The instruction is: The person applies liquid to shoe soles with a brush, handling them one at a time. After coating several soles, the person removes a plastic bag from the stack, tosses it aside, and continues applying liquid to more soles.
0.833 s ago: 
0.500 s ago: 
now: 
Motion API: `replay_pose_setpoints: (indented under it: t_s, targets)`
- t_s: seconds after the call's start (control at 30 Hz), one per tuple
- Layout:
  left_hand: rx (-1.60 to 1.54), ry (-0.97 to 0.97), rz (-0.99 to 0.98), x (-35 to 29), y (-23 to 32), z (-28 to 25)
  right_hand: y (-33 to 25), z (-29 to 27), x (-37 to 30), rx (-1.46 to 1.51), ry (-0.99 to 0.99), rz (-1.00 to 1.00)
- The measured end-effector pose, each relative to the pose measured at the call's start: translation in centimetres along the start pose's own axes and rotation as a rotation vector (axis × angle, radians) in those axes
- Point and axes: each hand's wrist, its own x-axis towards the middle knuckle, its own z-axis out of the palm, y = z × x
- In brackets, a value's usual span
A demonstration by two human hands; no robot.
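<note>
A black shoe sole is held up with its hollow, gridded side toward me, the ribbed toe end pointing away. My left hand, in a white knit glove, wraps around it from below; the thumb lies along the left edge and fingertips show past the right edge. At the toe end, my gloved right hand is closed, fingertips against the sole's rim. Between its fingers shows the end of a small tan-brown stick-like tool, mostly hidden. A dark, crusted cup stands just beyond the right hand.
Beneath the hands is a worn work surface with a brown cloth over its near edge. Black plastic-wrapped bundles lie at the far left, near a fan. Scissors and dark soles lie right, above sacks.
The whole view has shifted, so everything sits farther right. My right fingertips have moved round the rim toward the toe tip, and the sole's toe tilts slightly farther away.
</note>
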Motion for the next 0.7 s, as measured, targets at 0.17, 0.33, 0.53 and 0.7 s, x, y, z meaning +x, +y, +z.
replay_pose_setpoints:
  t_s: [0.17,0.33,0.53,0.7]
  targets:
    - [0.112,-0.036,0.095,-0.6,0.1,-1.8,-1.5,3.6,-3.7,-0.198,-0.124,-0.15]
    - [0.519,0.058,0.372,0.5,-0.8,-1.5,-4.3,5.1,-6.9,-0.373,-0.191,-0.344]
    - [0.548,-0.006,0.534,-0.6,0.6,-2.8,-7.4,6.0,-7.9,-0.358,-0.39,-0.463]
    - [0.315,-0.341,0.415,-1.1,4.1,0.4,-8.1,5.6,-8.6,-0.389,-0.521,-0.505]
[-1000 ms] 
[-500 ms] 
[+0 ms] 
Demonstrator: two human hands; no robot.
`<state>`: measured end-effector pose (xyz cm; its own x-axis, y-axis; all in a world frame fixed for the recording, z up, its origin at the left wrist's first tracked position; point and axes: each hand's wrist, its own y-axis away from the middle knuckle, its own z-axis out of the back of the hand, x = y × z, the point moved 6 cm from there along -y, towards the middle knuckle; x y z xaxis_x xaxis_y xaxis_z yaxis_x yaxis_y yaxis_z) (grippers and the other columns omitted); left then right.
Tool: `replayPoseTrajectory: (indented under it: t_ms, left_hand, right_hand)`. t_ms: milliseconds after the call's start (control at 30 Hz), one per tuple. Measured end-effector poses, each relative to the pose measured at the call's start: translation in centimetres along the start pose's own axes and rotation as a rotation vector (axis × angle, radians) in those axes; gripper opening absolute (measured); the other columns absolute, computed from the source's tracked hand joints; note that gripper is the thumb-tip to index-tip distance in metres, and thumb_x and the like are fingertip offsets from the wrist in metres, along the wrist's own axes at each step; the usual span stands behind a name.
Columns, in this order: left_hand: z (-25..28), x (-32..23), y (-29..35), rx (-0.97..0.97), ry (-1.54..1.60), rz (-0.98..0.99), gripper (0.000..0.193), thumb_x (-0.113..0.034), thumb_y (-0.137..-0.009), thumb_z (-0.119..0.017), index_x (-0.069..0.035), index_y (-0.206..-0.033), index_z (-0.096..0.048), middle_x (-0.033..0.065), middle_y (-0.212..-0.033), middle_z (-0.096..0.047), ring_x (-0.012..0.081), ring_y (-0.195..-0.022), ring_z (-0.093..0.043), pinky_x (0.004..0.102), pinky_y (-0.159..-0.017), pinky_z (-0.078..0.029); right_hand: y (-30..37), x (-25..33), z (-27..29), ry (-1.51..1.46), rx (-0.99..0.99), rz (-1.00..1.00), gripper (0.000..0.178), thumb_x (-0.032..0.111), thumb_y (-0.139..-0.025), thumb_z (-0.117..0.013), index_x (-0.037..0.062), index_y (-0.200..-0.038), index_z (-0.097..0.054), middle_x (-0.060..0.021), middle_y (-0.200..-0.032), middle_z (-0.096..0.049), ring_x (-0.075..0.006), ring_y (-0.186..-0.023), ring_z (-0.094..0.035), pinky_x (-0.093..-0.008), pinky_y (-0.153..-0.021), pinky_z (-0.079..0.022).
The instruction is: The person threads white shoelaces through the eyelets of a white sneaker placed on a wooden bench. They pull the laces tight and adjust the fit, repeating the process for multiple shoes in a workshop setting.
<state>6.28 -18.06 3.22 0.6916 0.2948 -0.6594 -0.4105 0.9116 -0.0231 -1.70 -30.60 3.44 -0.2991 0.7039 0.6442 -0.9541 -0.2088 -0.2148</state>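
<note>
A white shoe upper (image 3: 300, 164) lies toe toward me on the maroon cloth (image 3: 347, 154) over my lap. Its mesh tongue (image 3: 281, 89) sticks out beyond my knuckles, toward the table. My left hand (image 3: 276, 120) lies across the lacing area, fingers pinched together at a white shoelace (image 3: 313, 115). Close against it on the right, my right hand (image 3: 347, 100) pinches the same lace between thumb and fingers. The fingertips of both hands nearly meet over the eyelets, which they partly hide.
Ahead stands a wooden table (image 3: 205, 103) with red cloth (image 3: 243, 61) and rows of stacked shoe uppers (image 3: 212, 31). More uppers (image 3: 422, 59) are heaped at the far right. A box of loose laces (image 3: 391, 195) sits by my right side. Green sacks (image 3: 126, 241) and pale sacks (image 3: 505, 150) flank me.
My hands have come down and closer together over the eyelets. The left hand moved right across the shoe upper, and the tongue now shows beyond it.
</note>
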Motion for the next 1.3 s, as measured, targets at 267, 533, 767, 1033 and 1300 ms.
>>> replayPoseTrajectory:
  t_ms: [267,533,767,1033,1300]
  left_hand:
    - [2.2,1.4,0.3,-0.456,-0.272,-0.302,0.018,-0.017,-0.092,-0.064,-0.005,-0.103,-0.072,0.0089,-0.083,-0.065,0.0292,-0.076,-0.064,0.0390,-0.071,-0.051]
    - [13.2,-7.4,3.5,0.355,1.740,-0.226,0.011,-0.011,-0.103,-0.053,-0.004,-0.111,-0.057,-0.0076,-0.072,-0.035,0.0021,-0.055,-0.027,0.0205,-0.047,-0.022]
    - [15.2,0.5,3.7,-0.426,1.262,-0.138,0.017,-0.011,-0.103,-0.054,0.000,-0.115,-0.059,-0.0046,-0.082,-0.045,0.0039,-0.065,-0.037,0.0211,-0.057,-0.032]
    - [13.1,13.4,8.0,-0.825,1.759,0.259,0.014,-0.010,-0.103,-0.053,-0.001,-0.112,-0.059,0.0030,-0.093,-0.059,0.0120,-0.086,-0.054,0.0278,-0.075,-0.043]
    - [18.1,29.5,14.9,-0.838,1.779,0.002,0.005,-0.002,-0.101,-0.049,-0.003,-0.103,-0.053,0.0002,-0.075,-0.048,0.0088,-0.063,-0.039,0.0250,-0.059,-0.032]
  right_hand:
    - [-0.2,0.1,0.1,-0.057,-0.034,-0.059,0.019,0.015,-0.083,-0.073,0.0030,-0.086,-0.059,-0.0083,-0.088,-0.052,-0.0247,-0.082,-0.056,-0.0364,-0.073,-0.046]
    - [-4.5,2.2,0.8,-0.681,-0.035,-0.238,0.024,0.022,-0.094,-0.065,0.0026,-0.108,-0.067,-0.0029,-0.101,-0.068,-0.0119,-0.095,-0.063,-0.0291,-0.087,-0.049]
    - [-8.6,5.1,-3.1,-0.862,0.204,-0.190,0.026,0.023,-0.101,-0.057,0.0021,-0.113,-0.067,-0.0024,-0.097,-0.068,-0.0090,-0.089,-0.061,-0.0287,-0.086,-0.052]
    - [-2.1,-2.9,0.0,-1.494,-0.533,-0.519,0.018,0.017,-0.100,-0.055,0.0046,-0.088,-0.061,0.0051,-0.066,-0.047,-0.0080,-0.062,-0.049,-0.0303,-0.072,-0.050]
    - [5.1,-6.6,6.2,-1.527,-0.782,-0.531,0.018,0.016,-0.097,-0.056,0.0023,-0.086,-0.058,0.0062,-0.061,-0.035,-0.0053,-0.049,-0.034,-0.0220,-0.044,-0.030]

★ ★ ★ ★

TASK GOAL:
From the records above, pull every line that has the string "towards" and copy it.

EXERCISE ANSWER:
- Point and axes: each hand's wrist, its own x-axis towards the middle knuckle, its own z-axis out of the palm, y = z × x
`<state>`: measured end-effector pose (xyz cm; its own x-axis, y-axis; all in a world frame fixed for the recording, z up, its origin at the left wrist's first tracked position; point and axes: each hand's wrist, its own y-axis away from the middle knuckle, its own z-axis out of the back of the hand, x = y × z, the point moved 6 cm from there along -y, towards the middle knuckle; x y z xaxis_x xaxis_y xaxis_z yaxis_x yaxis_y yaxis_z) (grippers and the other columns omitted); left then right.

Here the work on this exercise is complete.